Bei diesem Spiel konnte sich die Konkurrenz erneut nur neidisch die Augen reiben. Wenn sich wenigstens die Trainingsschnellsten, Juan Pablo Montoya und Ralf Schumacher, jeweils in ihrem BMW-Williams am Start einmal einig gewesen wären, dann hätte es vielleicht anders aussehen können. Aber Ralf Schumacher schoss nach vorn, Montoya kam bei diesem Manöver in Schwierigkeiten, und Ferrari wurde es damit in der Folge noch leichter gemacht. So wurde am Nürburgring für viel Geld nur ein Ferrari-Formationsfahren geboten. Am Ende waren nur noch Kimi Räikkönen im McLaren-Mercedes, Ralf Schumacher und Jenson Button (Renault) einigermaßen in Reichweite der Ferraris. Räikkönen wurde Dritter, Ralf Schumacher Vierter, Button Fünfter.

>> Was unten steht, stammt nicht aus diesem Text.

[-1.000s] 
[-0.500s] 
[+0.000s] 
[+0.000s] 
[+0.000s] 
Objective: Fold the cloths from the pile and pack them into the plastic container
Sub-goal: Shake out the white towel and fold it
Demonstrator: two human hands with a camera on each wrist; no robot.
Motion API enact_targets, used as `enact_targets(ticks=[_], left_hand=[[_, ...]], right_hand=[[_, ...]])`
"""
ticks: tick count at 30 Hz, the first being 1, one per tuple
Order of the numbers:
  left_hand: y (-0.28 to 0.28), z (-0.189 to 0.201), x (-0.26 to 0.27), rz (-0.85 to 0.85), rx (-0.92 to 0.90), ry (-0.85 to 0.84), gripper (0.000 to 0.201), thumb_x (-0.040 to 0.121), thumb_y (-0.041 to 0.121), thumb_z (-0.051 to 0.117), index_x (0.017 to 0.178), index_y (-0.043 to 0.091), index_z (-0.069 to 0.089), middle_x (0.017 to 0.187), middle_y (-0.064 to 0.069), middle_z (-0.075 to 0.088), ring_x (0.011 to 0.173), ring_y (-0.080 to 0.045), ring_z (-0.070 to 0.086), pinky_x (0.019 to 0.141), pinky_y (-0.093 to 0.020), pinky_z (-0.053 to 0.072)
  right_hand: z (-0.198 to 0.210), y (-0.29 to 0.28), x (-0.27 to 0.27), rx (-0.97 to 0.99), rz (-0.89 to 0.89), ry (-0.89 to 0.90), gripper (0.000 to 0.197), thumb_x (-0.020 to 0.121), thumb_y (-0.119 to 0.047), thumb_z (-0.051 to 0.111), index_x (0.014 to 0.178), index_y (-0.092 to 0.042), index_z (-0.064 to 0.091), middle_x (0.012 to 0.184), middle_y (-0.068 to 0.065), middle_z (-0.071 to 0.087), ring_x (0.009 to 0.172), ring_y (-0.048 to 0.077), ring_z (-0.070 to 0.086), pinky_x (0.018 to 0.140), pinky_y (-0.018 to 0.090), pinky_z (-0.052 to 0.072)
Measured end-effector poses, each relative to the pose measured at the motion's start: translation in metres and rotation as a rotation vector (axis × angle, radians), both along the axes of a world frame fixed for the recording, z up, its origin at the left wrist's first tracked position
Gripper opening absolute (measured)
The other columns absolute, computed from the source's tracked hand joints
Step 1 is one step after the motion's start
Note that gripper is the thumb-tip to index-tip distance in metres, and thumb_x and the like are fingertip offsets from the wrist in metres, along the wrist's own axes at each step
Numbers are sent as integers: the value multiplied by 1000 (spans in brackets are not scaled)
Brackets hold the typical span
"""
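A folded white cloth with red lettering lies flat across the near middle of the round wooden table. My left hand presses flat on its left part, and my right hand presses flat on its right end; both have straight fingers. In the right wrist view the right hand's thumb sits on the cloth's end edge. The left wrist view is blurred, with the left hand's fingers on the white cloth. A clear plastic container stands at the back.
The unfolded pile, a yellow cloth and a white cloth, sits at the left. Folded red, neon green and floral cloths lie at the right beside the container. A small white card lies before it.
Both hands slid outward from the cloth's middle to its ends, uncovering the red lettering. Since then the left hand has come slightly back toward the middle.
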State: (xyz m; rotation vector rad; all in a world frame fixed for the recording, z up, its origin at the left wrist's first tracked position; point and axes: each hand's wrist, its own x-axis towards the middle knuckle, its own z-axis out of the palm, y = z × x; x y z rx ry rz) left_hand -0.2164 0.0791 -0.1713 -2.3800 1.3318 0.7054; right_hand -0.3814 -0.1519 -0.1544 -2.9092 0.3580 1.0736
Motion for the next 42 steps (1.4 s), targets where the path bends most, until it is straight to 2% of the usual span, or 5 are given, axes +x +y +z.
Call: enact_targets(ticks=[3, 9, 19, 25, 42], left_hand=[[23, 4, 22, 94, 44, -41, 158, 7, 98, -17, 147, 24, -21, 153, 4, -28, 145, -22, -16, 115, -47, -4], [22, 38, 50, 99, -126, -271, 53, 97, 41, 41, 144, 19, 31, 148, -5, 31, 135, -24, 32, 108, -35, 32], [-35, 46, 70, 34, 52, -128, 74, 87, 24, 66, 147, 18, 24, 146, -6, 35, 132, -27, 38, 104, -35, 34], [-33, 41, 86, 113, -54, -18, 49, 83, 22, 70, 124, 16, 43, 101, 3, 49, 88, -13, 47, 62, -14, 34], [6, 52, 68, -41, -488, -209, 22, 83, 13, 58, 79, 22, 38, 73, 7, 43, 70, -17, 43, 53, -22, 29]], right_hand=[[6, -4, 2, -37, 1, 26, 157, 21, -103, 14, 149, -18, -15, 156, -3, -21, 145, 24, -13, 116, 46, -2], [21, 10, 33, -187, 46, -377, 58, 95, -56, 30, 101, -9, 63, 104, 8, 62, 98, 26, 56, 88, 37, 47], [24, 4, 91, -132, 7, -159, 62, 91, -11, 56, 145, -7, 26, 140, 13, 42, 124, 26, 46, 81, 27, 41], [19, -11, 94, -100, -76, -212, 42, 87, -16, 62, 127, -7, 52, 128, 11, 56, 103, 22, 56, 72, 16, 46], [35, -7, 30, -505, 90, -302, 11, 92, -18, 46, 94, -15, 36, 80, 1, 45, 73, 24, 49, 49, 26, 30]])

Und Montoya? Und David Coulthard im McLaren-Mercedes? Ausgeschieden, beide. Als Coulthard den BMW in der 28. Runde überholen wollte, geriet Montoya auf den Randstreifen, drehte sich und drückte Coulthard mit ins Aus. Es war ein klarer Fehler des aggressiven Kolumbianers. Doch der betrachtete sich als Unschuldigen („Wo sollte ich denn hin"), während Coulthard ein paar Streicheleinheiten von Mercedes-Sportchef Norbert Haug bekam.

Für Haug war Räikkönens dritter Platz erfreulich, schließlich landete der Finne vor dem BMW-Williams-Fahrer Ralf Schumacher. Damit ist die Konstrukteurs-WM wieder etwas spannender geworden. Es geht um den zweiten Platz hinter Ferrari. Und dieser Kampf ist das spannendste Duell, das die Formel 1 in den letzten Rennen der Saison zu bieten hat.